(HealthDay News) — Breaking up prolonged sitting with standing or walking improves postprandial markers of cardiometabolic health in overweight/obese, dysglycemic, postmenopausal women, according to a study published in Diabetes Care.
Joseph Henson, from the University of Leicester in the United Kingdom, and colleagues randomly assigned 22 overweight/obese, dysglycemic, postmenopausal women to prolonged, unbroken sitting (7.5 hours) or prolonged sitting broken up with standing or walking at light intensity (for 5 minutes every 30 minutes); allocation and treatment order were randomized.
All participants underwent the 7.5-hour sitting protocol the following day.
The researchers found that both standing and walking significantly reduced the glucose incremental area under the curve (AUC) compared with a prolonged bout of sitting (both P<.05). Insulin was also reduced for both activity conditions compared with prolonged sitting (both P<.05).
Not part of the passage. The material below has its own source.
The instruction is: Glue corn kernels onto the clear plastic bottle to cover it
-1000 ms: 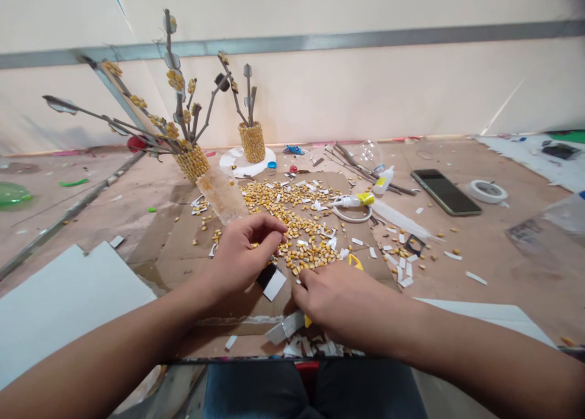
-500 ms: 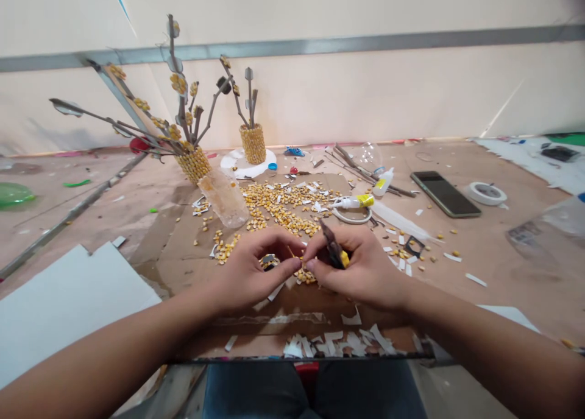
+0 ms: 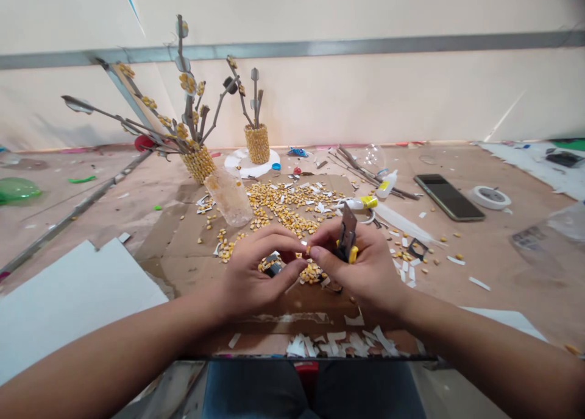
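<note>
My right hand (image 3: 359, 254) is closed around a utility knife (image 3: 348, 233) with a dark, worn metal blade pointing up and a yellow body. Its thumb and forefinger also pinch a small orange-yellow piece, apparently a corn kernel (image 3: 308, 249). Facing it, my left hand (image 3: 262, 267) is curved, with thumb and forefinger tips apart and the forefinger close to or touching that piece. Loose corn kernels (image 3: 283, 206) lie beyond and beneath both hands on a cardboard sheet (image 3: 178, 236). A dark flat scrap (image 3: 273, 267) shows under the left palm.
A kernel-covered vase with twigs (image 3: 197, 163) leans on a clear plastic tube (image 3: 228, 200); a smaller vase (image 3: 257, 144) stands behind. Glue bottles (image 3: 386, 183), a phone (image 3: 448, 197) and a tape roll (image 3: 490, 197) lie right. White scraps (image 3: 340, 344) line the front edge.
The knife blade has turned its broad face toward me and risen slightly. My fingertips have moved a little apart, showing the small piece. The view has shifted slightly.
</note>
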`<state>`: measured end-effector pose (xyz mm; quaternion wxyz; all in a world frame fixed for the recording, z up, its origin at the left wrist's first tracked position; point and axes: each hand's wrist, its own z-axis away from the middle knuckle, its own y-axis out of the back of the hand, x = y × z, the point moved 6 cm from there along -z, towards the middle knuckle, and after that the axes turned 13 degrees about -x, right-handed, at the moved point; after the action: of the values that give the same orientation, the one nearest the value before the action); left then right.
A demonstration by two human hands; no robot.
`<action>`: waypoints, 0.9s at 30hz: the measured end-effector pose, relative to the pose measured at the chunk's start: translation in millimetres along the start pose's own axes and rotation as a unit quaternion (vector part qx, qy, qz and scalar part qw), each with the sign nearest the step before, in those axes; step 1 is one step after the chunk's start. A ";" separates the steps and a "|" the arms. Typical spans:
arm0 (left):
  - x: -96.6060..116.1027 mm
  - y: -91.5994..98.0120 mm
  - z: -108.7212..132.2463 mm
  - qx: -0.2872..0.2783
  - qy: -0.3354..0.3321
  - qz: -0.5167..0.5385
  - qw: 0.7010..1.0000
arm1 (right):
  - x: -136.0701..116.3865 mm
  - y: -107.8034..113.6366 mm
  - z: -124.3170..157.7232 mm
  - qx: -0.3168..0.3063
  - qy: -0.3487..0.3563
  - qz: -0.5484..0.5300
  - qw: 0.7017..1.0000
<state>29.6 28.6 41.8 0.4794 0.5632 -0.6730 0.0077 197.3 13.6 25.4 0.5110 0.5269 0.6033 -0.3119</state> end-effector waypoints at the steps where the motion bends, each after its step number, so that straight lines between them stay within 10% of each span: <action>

Compared with prolonged sitting, both standing and walking attenuated nonesterified fatty acid suppression (both P<.05). No significant effect was seen on triglyceride incremental AUC. The impact on glucose (walking and standing) and insulin (walking only) lasted into the following day.
“This simple, behavioral approach could inform future public health interventions aimed at improving the metabolic profile of postmenopausal, dysglycemic women,” the researchers wrote.